Each line from the one containing "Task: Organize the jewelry" through the end of the data is to be written out exactly, and nothing more.

+++ Data block

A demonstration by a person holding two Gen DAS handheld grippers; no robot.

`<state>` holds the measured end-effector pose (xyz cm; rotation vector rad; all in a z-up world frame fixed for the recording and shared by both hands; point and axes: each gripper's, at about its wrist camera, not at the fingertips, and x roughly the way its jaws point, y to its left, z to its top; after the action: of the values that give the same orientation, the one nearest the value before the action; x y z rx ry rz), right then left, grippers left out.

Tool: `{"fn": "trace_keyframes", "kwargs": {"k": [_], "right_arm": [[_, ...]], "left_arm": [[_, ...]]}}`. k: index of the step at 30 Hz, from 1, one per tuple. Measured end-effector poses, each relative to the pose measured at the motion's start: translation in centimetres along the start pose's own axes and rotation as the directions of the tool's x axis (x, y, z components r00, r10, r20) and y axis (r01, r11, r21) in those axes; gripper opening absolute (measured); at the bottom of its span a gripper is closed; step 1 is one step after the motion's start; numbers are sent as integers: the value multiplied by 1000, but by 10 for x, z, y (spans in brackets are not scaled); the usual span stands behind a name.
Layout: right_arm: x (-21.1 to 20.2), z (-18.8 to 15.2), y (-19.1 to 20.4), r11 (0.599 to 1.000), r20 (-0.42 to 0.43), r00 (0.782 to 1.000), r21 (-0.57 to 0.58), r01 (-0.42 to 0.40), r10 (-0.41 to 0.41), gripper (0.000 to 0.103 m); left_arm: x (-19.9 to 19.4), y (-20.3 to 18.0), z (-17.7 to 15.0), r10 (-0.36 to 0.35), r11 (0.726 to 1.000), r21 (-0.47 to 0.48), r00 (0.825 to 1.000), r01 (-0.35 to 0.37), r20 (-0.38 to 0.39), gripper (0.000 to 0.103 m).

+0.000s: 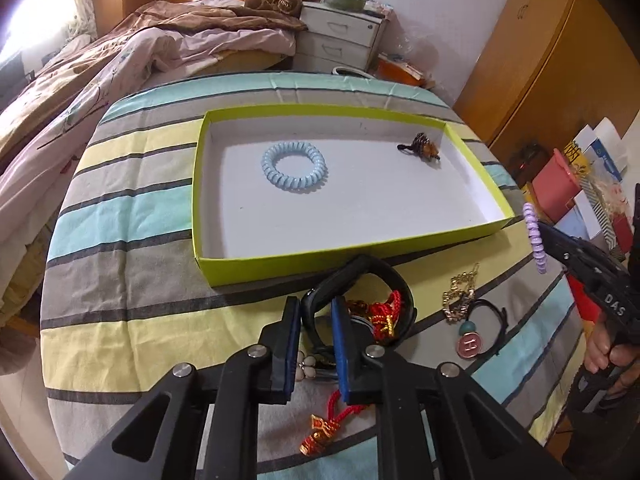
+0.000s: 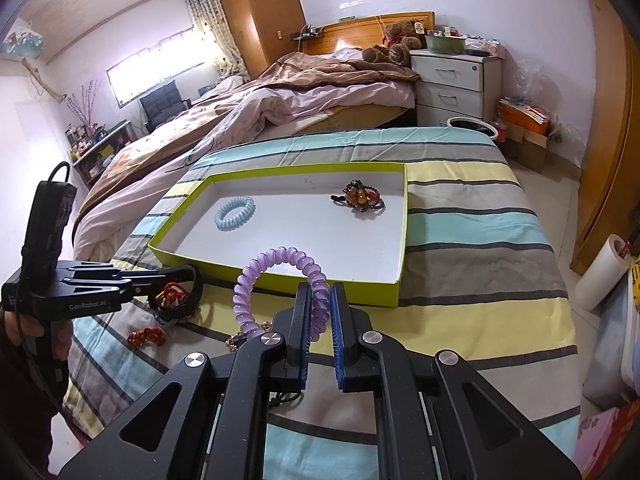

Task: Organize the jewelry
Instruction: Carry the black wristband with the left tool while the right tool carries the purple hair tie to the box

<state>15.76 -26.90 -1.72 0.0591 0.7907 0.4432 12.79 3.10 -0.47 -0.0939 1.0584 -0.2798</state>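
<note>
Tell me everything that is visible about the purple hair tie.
The purple hair tie is a spiral coil ring of glossy, translucent plastic, as it looks. The right gripper is shut on one side of it, and the rest of the loop stands upright, above the striped cloth and just before the near wall of the green box. Only the blue pads touch it.
</note>
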Motion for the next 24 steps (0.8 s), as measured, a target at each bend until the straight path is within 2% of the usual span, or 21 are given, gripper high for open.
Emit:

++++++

Completed exercise =
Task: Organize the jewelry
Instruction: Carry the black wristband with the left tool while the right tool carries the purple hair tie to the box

<state>15.76 -26.90 -1.72 0.0591 0.7907 0.4432 12.79 3.10 -0.47 -0.0939 1.0584 -0.2798</state>
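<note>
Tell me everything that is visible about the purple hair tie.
The purple hair tie is a spiral coil ring of glossy, translucent plastic, as it looks. The right gripper is shut on one side of it, and the rest of the loop stands upright, above the striped cloth and just before the near wall of the green box. Only the blue pads touch it.
</note>
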Motion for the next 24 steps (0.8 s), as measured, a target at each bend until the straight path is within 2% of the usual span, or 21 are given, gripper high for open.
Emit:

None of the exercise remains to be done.